Certainly the nose appears different at first. But the strakes, camera pods and the revised wing mounting pylons do a lot to disguise the overall shape, but the nose cone shape itself seems to have been carried over. Beneath is a front wing that is all new, the main plane is larger and the flaps are simpler being a pair of elements stacked above each other. The cascades are also new, which along with the endplates appear to be inspired by the Brawn BGP001, Paul White being a long time Honda designer, perhaps brought these ideas to the team.
In general monocoque shape and with it the roll hoop and front suspension are visually inseparable from the 2010 cars design. Equally the front brake duct design appears to be carried over. Aside the tub, the bargeboards are new, being quite tall pointed designs taking over from the smaller serrated versions. Then the sidepods are largely new, albeit with inlets similar to the F110, possibly due to the crash structures being in largely the same places. But the sidepods undercut is far more pronounced and the coke bottle shape, now much lower and sporting a low exit for the exhaust pipe. HRT maintained their periscope top exit pipes through out last year and never developed a blown diffuser.
Allowing the sidepods to be slimmer is a Red Bull style bulged exit above the gearbox. This also highlights the vestigial shark fin on the top of the engine cover.
At the tail a new rear wing is complete with new endplates and a central mounting pylon. This in turn shows that the rear impact structure has been redesigned to both accommodate the Williams 2010 gearbox, the wing mounting pylon and also the differing needs of a single diffuser over the 2010 double diffuser. No detail of the diffuser is clear as yet, but as the exhaust appears to be simply a set up to blow over the diffuser, the floor is not expected to hold any surprises.
As the car sports Williams gearbox technology and the gear case from 2010, the car is duty bound to have similar inboard suspension geometry and pushrod springdamper actuation. In order to package the new gearbox, HRT will have had to alter the rear suspension linkages and possibly the uprights. Being a well developed and contemporary aluminium cased gearbox, the Williams rear is likely to be lighter than the outgoing Xtrac gearbox. Although HRT did not specifically suffer with hydraulics unreliability last year. The Williams set up is also likely to be far more reliable and well package compared to the 2010 set up. This weight and design resource saving fro the Williams rear end will no doubt aid HRT in designing the rest of the car and getting down to the right weight distribution and still have the small amount of ballast to play with.
As with the Virgin who also run the Cosworth engine, no KERS is to be installed in the car. Thus these two teams use a slightly different spec of engine to Williams, whose engine is reconfigured slightly for the KERS installation.

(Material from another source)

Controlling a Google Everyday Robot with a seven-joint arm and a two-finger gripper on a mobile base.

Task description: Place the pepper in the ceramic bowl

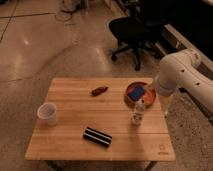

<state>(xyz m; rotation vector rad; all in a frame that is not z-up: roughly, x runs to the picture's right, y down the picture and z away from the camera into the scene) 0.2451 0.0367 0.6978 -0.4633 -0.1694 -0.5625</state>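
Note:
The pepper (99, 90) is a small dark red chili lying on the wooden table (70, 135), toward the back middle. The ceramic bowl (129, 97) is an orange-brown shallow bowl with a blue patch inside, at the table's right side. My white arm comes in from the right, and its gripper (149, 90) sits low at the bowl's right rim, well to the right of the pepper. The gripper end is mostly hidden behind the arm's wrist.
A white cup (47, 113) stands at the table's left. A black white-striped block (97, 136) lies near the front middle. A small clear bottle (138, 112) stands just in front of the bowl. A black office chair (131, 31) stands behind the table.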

In summary the upgrade to the car appears to be a logical and quite far ranging upgrade, possibly no less different year to year than other budget limited teams. it’s a surprising fact that although teams make th ePR headline that the car is all new and only something mundane like the wheel nuts are carried over. Most teams do in fact re-use a lot of componentry from older cars. Looking at their parts list for the current car will see model numbers for some parts dating back ten years.

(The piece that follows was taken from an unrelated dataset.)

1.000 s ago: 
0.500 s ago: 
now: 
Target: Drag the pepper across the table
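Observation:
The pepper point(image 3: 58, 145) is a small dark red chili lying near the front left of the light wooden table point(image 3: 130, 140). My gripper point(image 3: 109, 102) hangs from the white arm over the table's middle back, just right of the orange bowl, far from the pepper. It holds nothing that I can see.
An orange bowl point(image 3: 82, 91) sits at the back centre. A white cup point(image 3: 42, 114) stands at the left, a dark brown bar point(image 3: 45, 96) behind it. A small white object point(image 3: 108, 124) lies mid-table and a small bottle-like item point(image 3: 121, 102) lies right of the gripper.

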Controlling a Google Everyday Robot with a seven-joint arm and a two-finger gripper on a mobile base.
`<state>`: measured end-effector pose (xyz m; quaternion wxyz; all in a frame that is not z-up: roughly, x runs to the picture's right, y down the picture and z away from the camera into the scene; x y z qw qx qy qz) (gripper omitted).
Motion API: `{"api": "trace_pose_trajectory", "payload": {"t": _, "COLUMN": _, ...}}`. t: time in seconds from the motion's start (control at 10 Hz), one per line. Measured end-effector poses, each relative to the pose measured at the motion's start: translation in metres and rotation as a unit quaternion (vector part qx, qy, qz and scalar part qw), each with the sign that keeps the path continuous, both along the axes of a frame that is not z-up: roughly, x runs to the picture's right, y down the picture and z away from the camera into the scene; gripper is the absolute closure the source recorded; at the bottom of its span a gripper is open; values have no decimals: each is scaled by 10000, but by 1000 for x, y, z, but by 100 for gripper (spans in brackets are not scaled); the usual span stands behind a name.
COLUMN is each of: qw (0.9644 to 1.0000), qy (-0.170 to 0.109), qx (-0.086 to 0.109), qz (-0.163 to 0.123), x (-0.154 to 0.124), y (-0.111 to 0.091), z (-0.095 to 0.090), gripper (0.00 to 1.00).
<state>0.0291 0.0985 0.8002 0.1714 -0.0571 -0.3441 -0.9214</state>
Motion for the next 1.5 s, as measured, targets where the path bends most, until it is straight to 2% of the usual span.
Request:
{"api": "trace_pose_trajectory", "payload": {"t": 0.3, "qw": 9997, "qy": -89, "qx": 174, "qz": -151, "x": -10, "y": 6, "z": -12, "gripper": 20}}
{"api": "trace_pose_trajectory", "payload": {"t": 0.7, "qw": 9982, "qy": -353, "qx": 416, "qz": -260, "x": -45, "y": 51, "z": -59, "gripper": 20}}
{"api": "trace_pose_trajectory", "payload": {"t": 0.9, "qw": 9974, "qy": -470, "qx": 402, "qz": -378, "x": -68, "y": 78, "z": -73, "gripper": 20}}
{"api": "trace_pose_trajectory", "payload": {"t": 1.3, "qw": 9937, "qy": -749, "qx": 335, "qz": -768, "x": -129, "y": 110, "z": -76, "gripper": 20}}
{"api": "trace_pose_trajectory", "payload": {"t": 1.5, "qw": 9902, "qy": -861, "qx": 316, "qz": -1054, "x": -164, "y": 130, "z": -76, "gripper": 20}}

In 2010 the HRT car kept pace with Lotus and Virgin through out the year, albeit still slower but the gap never increased significantly. While their rivals had many updates through the year, with big steps at Silverstone, HRT were able to develop the set up of the car to maintain the gap. Notwithstanding the discontinuity of drivers. A big update from a pair of respected engineers should allow HRT to keep up to the tail of the pack. However, testing suggests Lotus have made a larger step up the grid in pace than Virgin. It may be that HRT only have one team to fight with this year.